Severe ROP was defined as any ROP in zone I, stage 2 ROP in zone II with plus disease, or any stage 3 ROP. The studies included described the diagnostic ability of weight gain–based algorithms to predict type 1 or severe ROP in comparison with the findings by ophthalmologists either by BIO or by wide-field digital retinal imaging, which were considered the reference standards.3 Two reviewers (S.A. and S.D.) independently decided on the eligibility of studies for inclusion in the systematic review. Differences in opinion were resolved by discussion among all reviewers.

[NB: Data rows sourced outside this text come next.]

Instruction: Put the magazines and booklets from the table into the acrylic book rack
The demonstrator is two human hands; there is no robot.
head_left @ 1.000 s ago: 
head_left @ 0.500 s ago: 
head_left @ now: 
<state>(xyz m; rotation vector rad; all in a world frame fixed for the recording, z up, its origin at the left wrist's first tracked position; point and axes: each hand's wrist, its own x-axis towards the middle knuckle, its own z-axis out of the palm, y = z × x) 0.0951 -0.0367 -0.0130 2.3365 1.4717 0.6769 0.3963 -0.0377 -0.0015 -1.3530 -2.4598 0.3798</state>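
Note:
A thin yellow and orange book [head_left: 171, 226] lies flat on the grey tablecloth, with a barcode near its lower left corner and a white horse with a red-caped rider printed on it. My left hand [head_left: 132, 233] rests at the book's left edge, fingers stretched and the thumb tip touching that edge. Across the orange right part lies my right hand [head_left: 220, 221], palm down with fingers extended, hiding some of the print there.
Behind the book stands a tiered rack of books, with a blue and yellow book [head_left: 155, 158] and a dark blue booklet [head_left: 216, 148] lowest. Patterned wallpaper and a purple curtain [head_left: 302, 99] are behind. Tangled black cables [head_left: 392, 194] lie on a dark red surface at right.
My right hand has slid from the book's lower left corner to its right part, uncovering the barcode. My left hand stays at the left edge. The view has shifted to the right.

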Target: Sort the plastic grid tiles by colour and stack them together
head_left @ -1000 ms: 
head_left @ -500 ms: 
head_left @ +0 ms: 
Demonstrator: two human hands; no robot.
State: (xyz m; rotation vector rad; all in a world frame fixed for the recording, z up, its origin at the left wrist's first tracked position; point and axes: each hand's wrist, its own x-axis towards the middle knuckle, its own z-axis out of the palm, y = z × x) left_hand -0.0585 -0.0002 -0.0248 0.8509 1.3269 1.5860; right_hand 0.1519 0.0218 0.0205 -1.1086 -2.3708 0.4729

The quality assessment of included studies consisted of the following 4 domains according to the revised version of the Quality Assessment of Diagnostic Accuracy Studies (QUADAS-2): patient selection, index test, reference standard, and flow and timing.17 In this review, index test refers to the “alarm” in any of the postnatal weight gain–based algorithms for type 1 or severe ROP. The included studies were assessed for risk of bias in each domain and for applicability concerns in the first 3 domains.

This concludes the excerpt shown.